Export Reviews, Discussions, Author Feedback and Meta-Reviews

Paper ID:	1805
Title:	Large-Scale Bayesian Multi-Label Learning via Topic-Based Label Embeddings

Current Reviews

Submitted by Assigned_Reviewer_1

Q1: Comments to author(s). First provide a summary of the paper, and then address the following criteria: Quality, clarity, originality and significance. (For detailed reviewing guidelines, see http://nips.cc/PaperInformation/ReviewerInstructions)

A Bayesian approach depending only on positive labels is presented for multi-label learning problems. I'm not so familiar with the framework but assumptions (6)-(9) should be more explained even if such priors are usual priors. Is there any restriction if D

> L, L > D or

L small

?

The authors focus on Gibbs sampling and EM, but other inference algorithms could be discussed.

Please give the timings in Table 1 for each algorithm.

Q2: Please summarize your review in 1-2 sentences

The Bayesian framework is well comprehensive and the paper is clearly written. The method is satifyingly justified, and the objective is clear.

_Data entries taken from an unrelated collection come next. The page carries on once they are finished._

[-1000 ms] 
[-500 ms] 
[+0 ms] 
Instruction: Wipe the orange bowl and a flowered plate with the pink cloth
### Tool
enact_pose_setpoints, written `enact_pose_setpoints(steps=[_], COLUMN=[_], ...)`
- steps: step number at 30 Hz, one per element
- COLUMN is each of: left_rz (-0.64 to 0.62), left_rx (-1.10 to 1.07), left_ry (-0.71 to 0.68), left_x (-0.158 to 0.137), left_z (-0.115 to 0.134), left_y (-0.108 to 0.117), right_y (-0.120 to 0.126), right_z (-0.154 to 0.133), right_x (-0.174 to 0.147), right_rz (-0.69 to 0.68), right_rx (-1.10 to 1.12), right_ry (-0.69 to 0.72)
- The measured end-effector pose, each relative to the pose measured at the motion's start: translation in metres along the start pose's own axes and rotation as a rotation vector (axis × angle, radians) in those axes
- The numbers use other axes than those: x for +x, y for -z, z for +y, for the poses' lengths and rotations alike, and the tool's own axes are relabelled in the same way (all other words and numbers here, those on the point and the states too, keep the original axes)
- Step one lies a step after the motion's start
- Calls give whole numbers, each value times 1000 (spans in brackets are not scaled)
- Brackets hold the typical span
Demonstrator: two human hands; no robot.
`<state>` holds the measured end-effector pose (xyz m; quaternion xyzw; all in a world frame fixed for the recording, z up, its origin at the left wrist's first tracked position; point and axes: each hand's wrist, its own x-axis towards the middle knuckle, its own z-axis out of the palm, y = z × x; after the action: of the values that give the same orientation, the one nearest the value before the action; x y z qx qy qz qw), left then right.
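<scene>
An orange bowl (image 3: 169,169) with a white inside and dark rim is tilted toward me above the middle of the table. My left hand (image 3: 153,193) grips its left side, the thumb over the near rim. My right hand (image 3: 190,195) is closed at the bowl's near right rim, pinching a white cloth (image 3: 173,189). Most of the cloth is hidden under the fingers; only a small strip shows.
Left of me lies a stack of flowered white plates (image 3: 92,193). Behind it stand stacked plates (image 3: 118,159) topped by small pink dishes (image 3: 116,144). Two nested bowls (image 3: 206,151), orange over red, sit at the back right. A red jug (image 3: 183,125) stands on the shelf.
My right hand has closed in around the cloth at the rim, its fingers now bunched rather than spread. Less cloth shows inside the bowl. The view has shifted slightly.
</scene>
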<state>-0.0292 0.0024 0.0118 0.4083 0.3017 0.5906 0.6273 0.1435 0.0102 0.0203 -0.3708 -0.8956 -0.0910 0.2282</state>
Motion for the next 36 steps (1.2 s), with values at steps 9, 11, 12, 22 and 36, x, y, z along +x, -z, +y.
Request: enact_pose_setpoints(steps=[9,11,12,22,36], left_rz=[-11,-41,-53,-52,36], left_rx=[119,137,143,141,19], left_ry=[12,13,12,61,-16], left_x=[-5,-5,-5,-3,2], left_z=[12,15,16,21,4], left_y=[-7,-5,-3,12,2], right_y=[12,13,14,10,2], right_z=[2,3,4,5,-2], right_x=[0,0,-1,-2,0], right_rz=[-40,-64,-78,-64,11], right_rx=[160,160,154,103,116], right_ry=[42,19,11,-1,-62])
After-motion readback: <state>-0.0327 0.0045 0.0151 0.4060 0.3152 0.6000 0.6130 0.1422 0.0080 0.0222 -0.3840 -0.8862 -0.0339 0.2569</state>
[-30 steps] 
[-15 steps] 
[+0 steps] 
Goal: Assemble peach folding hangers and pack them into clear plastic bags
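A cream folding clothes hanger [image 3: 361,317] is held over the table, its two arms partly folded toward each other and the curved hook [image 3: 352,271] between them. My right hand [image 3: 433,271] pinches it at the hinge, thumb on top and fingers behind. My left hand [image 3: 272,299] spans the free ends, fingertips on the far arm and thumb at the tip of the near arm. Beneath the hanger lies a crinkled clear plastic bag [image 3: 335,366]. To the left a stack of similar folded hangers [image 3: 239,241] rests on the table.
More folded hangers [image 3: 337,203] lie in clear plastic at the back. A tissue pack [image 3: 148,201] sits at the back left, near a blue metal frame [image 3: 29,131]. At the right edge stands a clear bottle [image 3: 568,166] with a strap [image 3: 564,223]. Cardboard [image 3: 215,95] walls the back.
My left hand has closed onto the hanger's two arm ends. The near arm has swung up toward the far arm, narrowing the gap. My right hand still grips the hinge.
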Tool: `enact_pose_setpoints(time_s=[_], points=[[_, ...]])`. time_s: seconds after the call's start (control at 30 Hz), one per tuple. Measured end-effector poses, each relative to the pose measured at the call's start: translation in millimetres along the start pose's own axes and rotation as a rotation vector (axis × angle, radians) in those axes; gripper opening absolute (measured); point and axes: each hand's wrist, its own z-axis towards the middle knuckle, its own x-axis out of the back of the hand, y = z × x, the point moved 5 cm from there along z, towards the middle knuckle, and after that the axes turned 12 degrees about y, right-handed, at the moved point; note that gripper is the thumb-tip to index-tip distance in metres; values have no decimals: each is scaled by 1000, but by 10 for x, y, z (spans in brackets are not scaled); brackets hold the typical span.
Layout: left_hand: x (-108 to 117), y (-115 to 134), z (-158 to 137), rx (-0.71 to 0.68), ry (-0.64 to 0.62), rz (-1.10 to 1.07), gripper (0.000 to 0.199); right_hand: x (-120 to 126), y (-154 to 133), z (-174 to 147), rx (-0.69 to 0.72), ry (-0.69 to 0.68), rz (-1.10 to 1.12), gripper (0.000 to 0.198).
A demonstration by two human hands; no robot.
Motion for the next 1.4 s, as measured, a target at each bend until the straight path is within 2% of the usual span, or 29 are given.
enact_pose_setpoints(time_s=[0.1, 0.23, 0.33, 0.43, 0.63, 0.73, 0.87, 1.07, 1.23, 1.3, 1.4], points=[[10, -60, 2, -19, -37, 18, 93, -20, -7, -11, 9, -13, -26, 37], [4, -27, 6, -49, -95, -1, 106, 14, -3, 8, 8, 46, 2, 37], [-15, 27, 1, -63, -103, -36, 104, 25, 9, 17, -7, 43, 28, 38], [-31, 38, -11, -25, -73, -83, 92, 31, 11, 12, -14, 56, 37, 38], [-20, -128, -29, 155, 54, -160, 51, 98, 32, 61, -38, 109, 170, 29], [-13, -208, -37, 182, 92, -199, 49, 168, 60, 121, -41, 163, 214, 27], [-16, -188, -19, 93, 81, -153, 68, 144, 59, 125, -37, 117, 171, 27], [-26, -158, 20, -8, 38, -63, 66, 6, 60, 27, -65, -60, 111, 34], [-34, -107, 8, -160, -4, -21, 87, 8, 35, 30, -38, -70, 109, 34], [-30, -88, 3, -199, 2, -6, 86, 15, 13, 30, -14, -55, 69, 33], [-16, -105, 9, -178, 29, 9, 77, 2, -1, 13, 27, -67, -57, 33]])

Submitted by Assigned_Reviewer_2

Q1: Comments to author(s). First provide a summary of the paper, and then address the following criteria: Quality, clarity, originality and significance. (For detailed reviewing guidelines, see http://nips.cc/PaperInformation/ReviewerInstructions)

This paper addresses the problem of large-scale multi-label classification. The key feature of the proposed algorithm is the construction of a new likelihood model for multi-label data, through the introduction of auxiliary latent variables.

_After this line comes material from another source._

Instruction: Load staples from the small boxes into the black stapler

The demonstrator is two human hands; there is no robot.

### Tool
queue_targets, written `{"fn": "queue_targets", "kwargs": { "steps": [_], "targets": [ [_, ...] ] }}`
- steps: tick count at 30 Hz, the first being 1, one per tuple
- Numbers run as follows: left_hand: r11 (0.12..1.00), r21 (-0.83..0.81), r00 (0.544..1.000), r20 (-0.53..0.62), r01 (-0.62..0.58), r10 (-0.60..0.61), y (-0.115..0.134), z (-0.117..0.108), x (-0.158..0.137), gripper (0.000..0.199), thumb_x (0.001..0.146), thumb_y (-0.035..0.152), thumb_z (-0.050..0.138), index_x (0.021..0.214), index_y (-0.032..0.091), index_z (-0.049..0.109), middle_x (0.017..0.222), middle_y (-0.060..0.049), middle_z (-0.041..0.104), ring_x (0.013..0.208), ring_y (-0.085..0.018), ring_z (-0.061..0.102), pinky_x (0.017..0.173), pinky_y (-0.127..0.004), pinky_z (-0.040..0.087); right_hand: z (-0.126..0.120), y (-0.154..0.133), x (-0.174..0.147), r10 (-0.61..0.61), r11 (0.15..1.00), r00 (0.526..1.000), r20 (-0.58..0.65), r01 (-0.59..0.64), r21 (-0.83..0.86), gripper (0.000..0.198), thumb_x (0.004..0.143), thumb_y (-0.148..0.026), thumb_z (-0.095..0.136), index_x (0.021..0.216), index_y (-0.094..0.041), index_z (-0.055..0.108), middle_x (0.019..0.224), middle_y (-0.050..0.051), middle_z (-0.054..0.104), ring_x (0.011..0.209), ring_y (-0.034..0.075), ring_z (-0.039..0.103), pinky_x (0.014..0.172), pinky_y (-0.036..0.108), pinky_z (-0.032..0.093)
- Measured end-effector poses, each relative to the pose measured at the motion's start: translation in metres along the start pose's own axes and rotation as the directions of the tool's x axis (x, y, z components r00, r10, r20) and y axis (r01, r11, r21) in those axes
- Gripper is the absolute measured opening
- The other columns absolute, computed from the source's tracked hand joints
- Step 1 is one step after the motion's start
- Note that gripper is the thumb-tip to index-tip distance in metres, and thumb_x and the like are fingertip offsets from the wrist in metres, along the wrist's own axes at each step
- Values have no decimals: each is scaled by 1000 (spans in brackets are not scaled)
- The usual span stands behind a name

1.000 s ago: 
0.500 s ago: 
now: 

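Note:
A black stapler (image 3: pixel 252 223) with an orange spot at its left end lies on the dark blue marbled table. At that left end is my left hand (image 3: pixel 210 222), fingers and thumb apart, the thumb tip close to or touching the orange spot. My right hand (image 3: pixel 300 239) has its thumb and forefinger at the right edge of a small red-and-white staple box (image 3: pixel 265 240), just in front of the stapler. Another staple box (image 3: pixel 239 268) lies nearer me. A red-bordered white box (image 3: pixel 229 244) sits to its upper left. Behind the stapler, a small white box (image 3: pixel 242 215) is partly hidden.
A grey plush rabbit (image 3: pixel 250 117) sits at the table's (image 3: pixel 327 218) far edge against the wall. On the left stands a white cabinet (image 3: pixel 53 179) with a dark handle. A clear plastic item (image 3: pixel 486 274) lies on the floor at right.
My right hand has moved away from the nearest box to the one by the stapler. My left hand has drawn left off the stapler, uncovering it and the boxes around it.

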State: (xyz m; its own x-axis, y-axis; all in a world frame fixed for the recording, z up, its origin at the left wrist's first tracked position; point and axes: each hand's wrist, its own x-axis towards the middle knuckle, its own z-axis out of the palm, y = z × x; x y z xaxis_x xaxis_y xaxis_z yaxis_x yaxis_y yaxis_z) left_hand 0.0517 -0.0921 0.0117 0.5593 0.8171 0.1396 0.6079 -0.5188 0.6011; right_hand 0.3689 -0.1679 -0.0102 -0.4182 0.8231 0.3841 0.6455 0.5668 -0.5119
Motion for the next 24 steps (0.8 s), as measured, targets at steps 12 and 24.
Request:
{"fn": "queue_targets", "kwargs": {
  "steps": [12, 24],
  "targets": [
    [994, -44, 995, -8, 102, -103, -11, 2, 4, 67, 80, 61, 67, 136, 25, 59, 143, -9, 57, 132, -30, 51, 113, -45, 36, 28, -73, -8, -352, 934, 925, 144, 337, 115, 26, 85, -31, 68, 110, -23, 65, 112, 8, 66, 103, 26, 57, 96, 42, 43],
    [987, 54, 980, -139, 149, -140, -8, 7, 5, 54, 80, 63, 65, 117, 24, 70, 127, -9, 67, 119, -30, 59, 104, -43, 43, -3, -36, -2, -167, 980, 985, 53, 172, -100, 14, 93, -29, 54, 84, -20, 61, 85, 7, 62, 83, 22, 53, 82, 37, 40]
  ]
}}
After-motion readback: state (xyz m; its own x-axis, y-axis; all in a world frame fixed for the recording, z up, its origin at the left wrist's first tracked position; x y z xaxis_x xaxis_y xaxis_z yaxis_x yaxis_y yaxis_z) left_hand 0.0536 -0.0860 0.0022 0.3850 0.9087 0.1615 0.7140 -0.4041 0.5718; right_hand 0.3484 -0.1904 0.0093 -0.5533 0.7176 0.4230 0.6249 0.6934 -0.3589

Inference in this model has a nice property: it scales linearly with the number of positive examples. Making the algorithm particularly suited for the sparse positive labels case. The generative model is simple enough that it is possible to compute all expectations required for the E-step in closed form, allowing for efficient optimization. The authors then compare their algorithm to several concurrent state-of-the-art algorithms in different datasets, obtaining very competitive results.

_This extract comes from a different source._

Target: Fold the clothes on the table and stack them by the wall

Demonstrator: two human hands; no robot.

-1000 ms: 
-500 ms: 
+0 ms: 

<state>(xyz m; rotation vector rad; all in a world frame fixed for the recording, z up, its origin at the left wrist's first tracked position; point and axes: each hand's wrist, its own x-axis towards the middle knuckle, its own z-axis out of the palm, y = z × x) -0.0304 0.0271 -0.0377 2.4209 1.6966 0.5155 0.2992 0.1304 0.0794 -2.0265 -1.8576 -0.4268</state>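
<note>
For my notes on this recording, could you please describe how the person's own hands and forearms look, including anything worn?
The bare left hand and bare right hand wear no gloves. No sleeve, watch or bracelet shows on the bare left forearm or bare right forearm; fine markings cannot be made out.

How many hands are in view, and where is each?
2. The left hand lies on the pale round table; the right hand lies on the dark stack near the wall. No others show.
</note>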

The paper is very well written, the derivations are clear and the experiments show compelling results.

Some specific comments:

The authors stress in section 2.2 that the resulting link function is asymmetric - contrasting this to the logistic link-function, which is symmetric. However, can't we make it asymmetric by merely introducing bias parameters, as commonly used in GLMs/MLPs?

It seems that this is an interesting remark, but it does not deserve a whole section dedicated to it.

The proposed generative model for labels introduces an intermediate non-linearity between the features and the labels, Eq. (8). This is also pointed-out as one of the innovations of their model (Sec. 6). This extra non-linearity makes the model similar to an MLP with one hidden layer. It would be interesting if the authors had discussed this relationship in more details or even provided an empirical comparison on the same datasets.

Q2: Please summarize your review in 1-2 sentences

The paper is very well written, the derivations are clear and the experiments show compelling results.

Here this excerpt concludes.